Pancasila, Kekuasaan, dan Politisasi Agama dalam Negara Budaya Patron-Klien
Oleh Sayfa Auliya Achidsti ·
Dalam kehidupan sosial dan bermasyarakat, kita selaku individu maupun kelompok tidak akan pernah bisa lepas dari hubungannya dengan negara. Negara selaku lembaga tertinggi dari suatu masyarakat yang mempunyai hukum legal mempunyai otoritas yang kuat untuk membuat dan memutuskan kebijakan serta mengarahkan tindakan dan mengatur rakyatnya.
Namun, meski negara adalah lembaga yang dapat mengatur dan memutuskan suatu kebijakan yang ditujukan kepada rakyatnya, dalam hal ini negara sendiri merupakan hasil “buatan tangan” dari rakyatnya itu. Negara menjadi semacam alat yang muncul karena konsensus tertentu sekumpulan masyarakat yang menghendaki suatu tujuan. Hal yang juga senada dilontarkan oleh Roger H. Soltau (1961) bahwa negara adalah alat dan kekuasaan (wewenang, otoritas) yang dapat mengendalikan suatu permasalahan atas nama masyarakat.
Oleh sebab itu, negara menjadi means (cara pencapaian) untuk memperoleh suatu tujuan bersama, yaitu sebuah kesejahteraan umum dari masyarakatnya dengan aturan-aturan dan pengaruhnya (kekuatan dan kekuasaan) yang mengikat.

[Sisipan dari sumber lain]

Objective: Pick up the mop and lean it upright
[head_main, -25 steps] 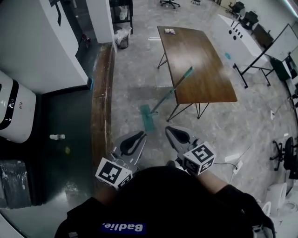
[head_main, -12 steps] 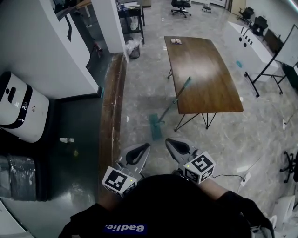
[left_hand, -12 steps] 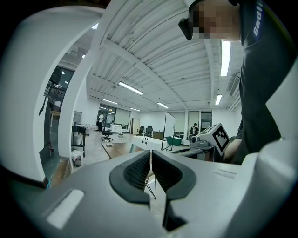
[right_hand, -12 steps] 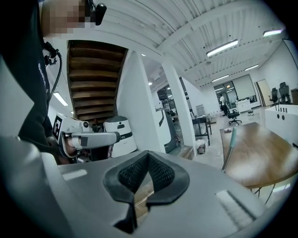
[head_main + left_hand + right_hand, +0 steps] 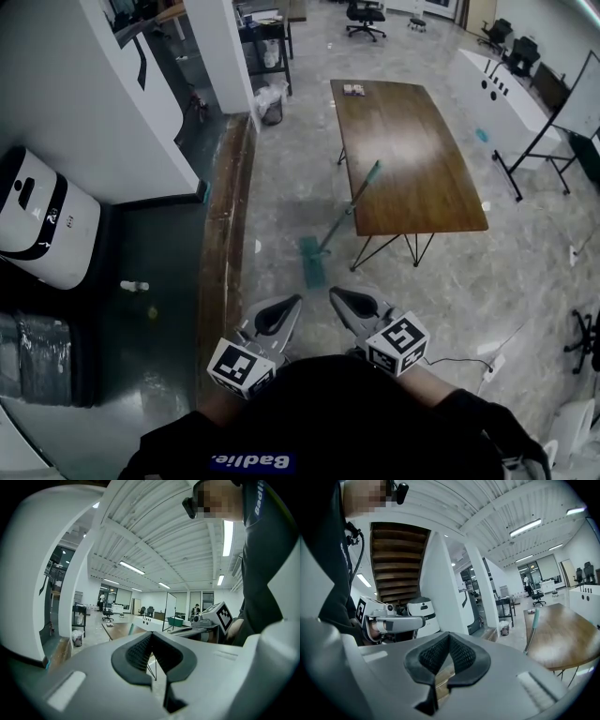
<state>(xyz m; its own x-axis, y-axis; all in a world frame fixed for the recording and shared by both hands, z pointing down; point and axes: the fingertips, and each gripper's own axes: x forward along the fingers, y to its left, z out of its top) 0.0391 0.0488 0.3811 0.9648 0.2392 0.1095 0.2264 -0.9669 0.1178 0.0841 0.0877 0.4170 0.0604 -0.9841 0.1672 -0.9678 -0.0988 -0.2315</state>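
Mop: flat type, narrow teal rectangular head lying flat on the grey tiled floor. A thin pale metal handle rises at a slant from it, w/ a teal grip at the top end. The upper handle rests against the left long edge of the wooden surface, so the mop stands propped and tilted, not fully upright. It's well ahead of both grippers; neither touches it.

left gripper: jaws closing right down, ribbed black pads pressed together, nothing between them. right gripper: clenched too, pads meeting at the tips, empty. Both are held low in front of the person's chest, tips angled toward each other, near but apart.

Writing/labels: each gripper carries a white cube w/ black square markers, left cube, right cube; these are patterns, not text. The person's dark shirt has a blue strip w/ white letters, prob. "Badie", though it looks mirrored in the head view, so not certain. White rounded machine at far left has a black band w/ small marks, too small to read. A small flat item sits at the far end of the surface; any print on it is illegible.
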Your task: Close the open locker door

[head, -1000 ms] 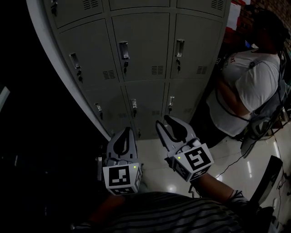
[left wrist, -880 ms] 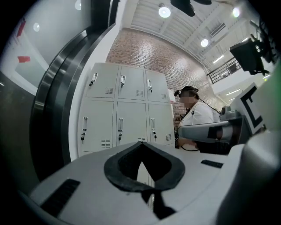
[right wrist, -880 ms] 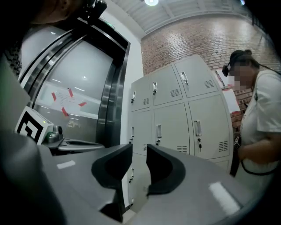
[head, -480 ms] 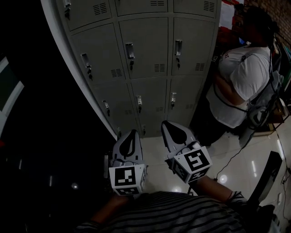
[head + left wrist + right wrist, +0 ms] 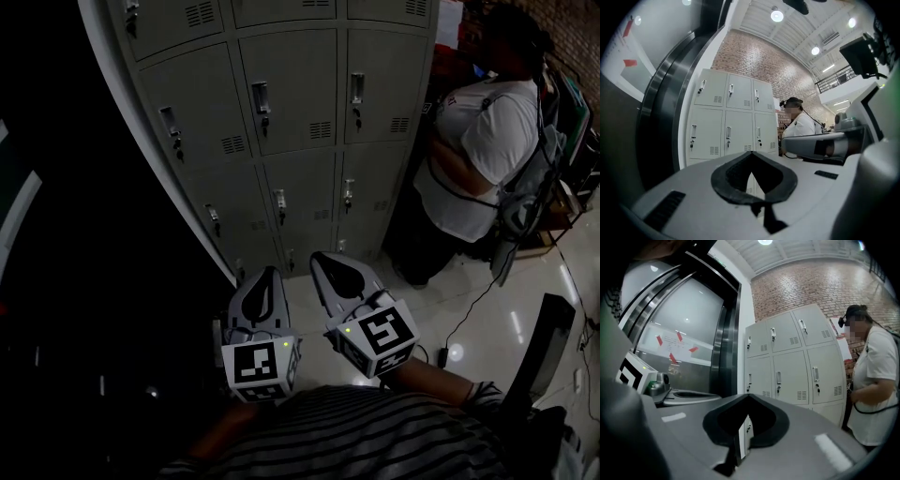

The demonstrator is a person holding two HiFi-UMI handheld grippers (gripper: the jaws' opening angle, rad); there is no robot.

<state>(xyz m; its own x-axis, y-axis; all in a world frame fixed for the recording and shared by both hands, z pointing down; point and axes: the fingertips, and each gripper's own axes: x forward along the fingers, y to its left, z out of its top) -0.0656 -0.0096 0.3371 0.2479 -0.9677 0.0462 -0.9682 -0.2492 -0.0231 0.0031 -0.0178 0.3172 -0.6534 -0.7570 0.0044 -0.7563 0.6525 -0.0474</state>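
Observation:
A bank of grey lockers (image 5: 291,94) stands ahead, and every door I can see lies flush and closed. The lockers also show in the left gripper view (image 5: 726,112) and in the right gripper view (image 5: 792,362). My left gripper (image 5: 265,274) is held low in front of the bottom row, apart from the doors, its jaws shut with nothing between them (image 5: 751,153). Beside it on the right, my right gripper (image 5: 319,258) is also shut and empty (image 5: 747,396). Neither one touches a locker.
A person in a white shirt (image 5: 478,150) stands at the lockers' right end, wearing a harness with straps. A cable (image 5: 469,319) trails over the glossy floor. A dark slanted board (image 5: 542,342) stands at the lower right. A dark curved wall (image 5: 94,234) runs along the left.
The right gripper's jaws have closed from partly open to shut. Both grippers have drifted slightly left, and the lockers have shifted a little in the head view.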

Dengan pengertian seperti itu, maka kedudukan dan hubungan negara atas rakyat idealnya adalah sebagai tempat di mana terjadi pola interaksi aktif antarkeduanya untuk menghasilkan keputusan yang sanggup merepresentasikan semua golongan. Hal terakhir yang disebutkan inilah yang membutuhkan sifat “negara kuat” untuk muwujudkannya. Karena di dalam negara yang terbentuk, mengandung bermacam-macam kelompok (golongan) yang masing-masing dari mereka itu mempunyai suatu pemikiran dan kepentingan yang berbeda pula.
Tersebutlah Pancasila, sebagai dasar dan falsafah hidup bernegara Indonesia. Pancasila yang tercetus dengan latar-belakang keragaman budaya dirasa pantas memperolah sebutan sebagai suatu anugerah. Hal ideal pada sila pertamanya dengan “Ketuhanan Yang Maha Esa” menjadi landasan hidup dengan bertumpu pada aspek keagamaan. Kemudian diikuti dengan aspek moral, semangat nasional, toleransi dan kompromi, serta keadilan. Namun ternyata, Pancasila yang seharusnya menjadi ideologi bangsa ternyata hanya sebatas mitos.
Negeri Pewaris Pluralitas
Ini menjadi lebih berat terjadi pada negara-negara yang mempunyai tingkat keragaman yang cukup tinggi, karena dengan itu berarti kelompok dan golongan serta pemikiran dan kepentingannya akan lebih beragam pula. Khususnya di Indonesia, salah satu negara dengan tingkat kemajemukan tinggi, hal itu terjadi lebih kompleks.